• INSTRUCTIONS FOR THE TASK
Below is a listing to repeat exactly, with its pictures left out.

/---

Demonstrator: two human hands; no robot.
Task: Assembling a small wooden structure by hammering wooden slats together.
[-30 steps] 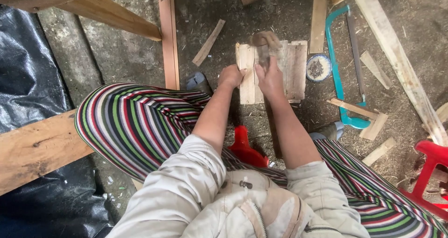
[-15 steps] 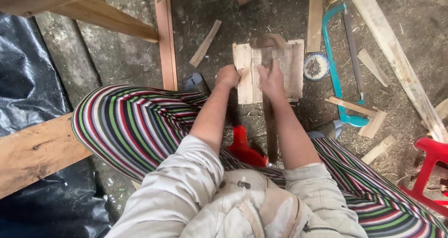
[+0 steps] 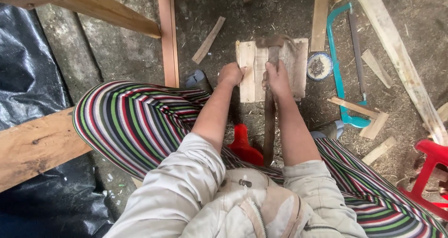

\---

• RESULT FOR THIS TASK
Demonstrator: two human hands; no robot.
Task: Assembling a small wooden structure by hammering wooden slats together.
[-30 steps] 
[-15 steps] 
[+0 steps] 

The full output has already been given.